• Your task
Could you set down all of the data again, exactly as it stands?

• Dataset extract
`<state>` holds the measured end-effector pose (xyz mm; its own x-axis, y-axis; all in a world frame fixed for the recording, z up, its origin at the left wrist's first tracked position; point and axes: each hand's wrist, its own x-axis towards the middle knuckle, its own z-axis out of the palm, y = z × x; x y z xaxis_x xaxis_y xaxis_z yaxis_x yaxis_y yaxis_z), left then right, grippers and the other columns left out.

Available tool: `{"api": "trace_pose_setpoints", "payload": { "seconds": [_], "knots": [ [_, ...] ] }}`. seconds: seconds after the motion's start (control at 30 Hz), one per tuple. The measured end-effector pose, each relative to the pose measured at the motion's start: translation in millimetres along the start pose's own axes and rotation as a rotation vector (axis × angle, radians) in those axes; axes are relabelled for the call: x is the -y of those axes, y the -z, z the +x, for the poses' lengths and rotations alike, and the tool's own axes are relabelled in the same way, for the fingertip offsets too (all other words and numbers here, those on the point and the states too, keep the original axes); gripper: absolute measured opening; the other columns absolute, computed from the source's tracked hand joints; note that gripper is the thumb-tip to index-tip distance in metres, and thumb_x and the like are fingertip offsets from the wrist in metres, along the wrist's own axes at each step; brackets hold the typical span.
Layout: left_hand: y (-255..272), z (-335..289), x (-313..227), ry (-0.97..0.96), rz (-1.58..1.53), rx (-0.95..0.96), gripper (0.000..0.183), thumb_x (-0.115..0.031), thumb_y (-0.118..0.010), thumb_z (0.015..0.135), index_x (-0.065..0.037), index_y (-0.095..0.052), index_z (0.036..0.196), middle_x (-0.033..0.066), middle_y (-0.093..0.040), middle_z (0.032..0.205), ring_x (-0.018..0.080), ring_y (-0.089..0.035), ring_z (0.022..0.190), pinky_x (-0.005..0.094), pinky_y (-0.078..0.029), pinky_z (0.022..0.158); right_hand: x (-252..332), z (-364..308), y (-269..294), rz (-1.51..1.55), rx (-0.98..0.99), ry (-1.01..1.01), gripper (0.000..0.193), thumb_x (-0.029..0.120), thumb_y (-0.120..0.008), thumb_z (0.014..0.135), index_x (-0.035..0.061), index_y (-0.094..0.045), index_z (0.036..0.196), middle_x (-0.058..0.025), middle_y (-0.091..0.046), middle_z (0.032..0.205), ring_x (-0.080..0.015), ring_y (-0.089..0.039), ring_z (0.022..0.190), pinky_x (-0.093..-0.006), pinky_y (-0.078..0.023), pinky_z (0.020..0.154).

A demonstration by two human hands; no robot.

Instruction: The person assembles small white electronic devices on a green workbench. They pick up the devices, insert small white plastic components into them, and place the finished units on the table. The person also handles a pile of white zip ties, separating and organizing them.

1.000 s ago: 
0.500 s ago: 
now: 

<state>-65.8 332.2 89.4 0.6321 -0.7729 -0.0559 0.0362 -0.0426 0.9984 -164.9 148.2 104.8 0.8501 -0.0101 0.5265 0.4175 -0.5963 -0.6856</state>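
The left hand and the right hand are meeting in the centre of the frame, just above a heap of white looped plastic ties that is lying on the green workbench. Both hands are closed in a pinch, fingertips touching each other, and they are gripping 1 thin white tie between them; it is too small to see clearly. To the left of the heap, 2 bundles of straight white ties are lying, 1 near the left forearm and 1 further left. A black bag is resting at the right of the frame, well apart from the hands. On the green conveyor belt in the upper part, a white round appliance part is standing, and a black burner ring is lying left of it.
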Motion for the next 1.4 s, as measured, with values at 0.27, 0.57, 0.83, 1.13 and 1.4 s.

• Answer to this problem
`<state>` holds the measured end-effector pose (xyz mm; its own x-axis, y-axis; all in a world frame fixed for the recording, z up, its origin at the left wrist's first tracked position; point and axes: each hand's wrist, its own x-axis towards the middle knuckle, its own z-axis out of the palm, y = z × x; x y z xaxis_x xaxis_y xaxis_z yaxis_x yaxis_y yaxis_z), left then right, grippers and the other columns left out.

Available tool: `{"api": "trace_pose_setpoints", "payload": { "seconds": [_], "knots": [ [_, ...] ] }}`. seconds: seconds after the motion's start (control at 30 Hz), one per tuple. The measured end-effector pose, each relative to the pose measured at the motion's start: translation in millimetres along the start pose's own axes and rotation as a rotation vector (axis × angle, radians) in those axes; axes are relabelled for the call: x is the -y of those axes, y the -z, z the +x, for the poses' lengths and rotations alike, and the tool's own axes are relabelled in the same way, for the fingertip offsets too (all other words and numbers here, those on the point and the states too, keep the original axes); gripper: absolute measured opening; the other columns absolute, computed from the source's tracked hand joints; note that gripper is the thumb-tip to index-tip distance in metres, and thumb_x and the like are fingertip offsets from the wrist in metres, along the wrist's own axes at each step; brackets hold the typical span.
Layout: left_hand: y (-255..272), z (-335..289), x (-313..227), ry (-0.97..0.96), rz (-1.58..1.53), rx (-0.95..0.96), gripper (0.000..0.183), thumb_x (-0.115..0.031), thumb_y (-0.118..0.010), thumb_z (0.015..0.135), index_x (-0.065..0.037), index_y (-0.095..0.052), index_z (0.036..0.196), middle_x (-0.033..0.066), middle_y (-0.093..0.040), middle_z (0.032..0.205), ring_x (-0.018..0.080), ring_y (-0.089..0.035), ring_z (0.022..0.190), pinky_x (-0.005..0.094), pinky_y (-0.078..0.029), pinky_z (0.022..0.158); right_hand: x (-252..332), z (-364..308), y (-269..294), rz (-1.51..1.55), rx (-0.98..0.99), ry (-1.01..1.01), gripper (0.000..0.193), thumb_x (-0.029..0.120), thumb_y (-0.120..0.008), thumb_z (0.014..0.135), index_x (-0.035..0.061), index_y (-0.094..0.045), index_z (0.036..0.196), middle_x (-0.058..0.025), middle_y (-0.091..0.046), middle_z (0.032..0.205), ring_x (-0.080..0.015), ring_y (-0.089..0.039), ring_z (0.022..0.190), pinky_x (-0.093..-0.006), pinky_y (-0.078..0.023), pinky_z (0.020..0.154).

A demonstration by two human hands; no robot.

Instruction: The person assembles small white electronic devices on a green workbench. They pick up the devices, insert small white plastic components into them, and place the finished units on the table. The person also handles a pile of white zip ties, separating and organizing them.

1.000 s ago: 
0.500 s ago: 
now: 

<state>-65.8 332.2 89.4 0.6321 -0.7729 -0.0559 0.0362 -0.0426 0.9984 -164.9 148.2 104.8 0.8501 -0.0101 0.5265 0.4175 -0.5963 -0.6856</state>
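The left hand and the right hand are meeting in the centre of the frame, just above a heap of white looped plastic ties that is lying on the green workbench. Both hands are closed in a pinch, fingertips touching each other, and they are gripping 1 thin white tie between them; it is too small to see clearly. To the left of the heap, 2 bundles of straight white ties are lying, 1 near the left forearm and 1 further left. A black bag is resting at the right of the frame, well apart from the hands. On the green conveyor belt in the upper part, a white round appliance part is standing, and a black burner ring is lying left of it.
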Motion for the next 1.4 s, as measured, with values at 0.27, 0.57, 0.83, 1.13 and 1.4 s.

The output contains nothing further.